I know some kids are naturally high-maintenance, but I can't seem to shake the feeling that I have done something terribly wrong in raising her. I was so confident at first, so secure in my conviction that Attachment Parenting was the proper way to produce happy, trusting, self-assured, independent children. After all it worked for Bug, didn't it? I held him constantly, let him nurse whenever he wished, carried him around in a sling and kept him in our bed until he was weaned. As a result he transferred as seamlessly to his own bed as he did to a sippy cup, and started pre-school at age one without shedding a single tear.

Bee is a different story. She just turned two and would still nurse as much as a ravenous newborn if I let her. I have finally succeeded in minimizing our nursing time to just before bed, but that doesn't stop her from constantly trying to lift up my shirt, yanking on my bra, and throwing herself down across my lap expectantly - despite the fact that we may be in synagogue, at the mall, or in the middle of a dinner party. And there seems to be no end in sight to the co-sleeping - she simply CAN'T settle down unless she is laying next to me, one hand entangled in my hair and the other arm wrapped around my neck. I seem to have missed the window of opportunity where I could have "sleep trained" her or Ferberized her or whatever you are supposed to do to get kids to sleep by themselves. Maybe I should have just done the old-fashioned thing and let her cry it out, but with Bee I'm pretty sure it wouldn't have worked - not before the neighbors started to complain or call the police, anyway. The girl can SHRIEK. For HOURS. At one point I bought a book that I thought might help, "The No-Cry Sleep Solution" but I was too tired to read it - so here I am, waking up each morning with my head on the nightstand because Bee has commandeered my pillow.

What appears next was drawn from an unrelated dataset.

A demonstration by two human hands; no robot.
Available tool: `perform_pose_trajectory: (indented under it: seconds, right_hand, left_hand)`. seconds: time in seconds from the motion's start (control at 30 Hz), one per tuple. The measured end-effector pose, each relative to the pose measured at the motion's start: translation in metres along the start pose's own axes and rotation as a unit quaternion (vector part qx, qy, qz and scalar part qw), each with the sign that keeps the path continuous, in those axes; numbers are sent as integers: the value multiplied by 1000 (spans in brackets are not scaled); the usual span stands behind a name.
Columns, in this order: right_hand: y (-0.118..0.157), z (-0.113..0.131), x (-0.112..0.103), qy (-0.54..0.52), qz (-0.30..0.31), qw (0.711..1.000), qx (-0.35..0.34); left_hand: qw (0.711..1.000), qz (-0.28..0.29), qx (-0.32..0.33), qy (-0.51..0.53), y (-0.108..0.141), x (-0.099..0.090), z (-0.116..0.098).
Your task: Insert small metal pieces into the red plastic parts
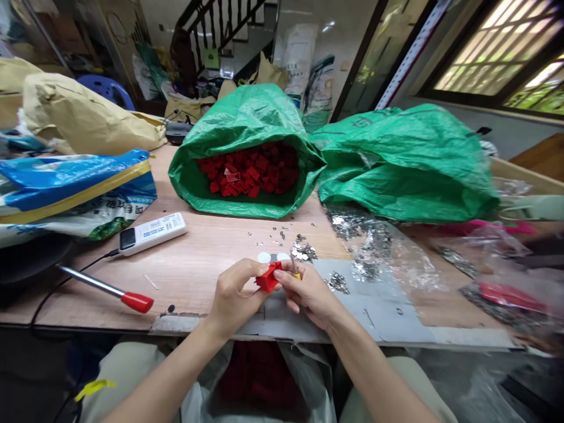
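Observation:
A small red plastic box [268, 278] is held up over the table's front part, between my two hands. My left hand [235, 294] grips its left side with thumb and fingers. On its right side, my right hand [308, 291] pinches the box with thumb and finger. The same hand also has a small tool with a yellow part [296, 275] and a thin metal tip tucked in its fingers. Just beyond the hands lie white round pieces [264, 257] and a pile of small metal parts [304, 251].
An open green sack [238, 205] full of red pieces stands behind, another green sack [409, 164] to its right. At left are a white device [154, 233], a red-handled lever [137, 302] and a blue-white bag [74, 188]. Plastic bags of metal parts [374, 247] lie right.

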State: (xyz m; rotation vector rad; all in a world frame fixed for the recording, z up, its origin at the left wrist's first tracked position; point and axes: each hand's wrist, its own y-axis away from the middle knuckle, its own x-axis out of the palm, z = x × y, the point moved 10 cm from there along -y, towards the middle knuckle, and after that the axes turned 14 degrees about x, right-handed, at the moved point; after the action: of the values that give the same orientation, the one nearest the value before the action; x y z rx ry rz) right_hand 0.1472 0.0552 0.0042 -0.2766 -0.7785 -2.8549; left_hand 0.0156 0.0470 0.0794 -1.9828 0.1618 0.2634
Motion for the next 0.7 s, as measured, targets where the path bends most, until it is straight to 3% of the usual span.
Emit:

I hate to sound like I am being bossed around by a two year old, but I guess I am. If she doesn't want to do something - you just can't get her to do it, no way. Take strollers, for example. She hates 'em. Never in her life has she consented to sit in a stroller for any length of time. I spent a good deal of my maternity leave pushing an empty Graco LiteRider up and down the Iron Horse trail with one hand while holding Bee with the other arm. This tendency of hers to STEADFASTLY RESIST SITTING DOWN WHATSOEVER has really cramped our style. Other parents can plan wonderful treks to, say, the zoo or Disneyland - for us it is just out of the question unless I want to lug her around in my arms for hours and hours. I can't take her grocery shopping because she won't sit in the cart. I can't even go on the long, leisurely bike rides that I used to enjoy, back when Bug would nap contentedly on the back seat - I tried it with Bee a few times and she was screaming before I even left the driveway. And she doesn't just cry - she thrashes and flails and whips her head around with enough force to flip her stroller over like a Suzuki Samurai, so I can't force the issue even if I wanted.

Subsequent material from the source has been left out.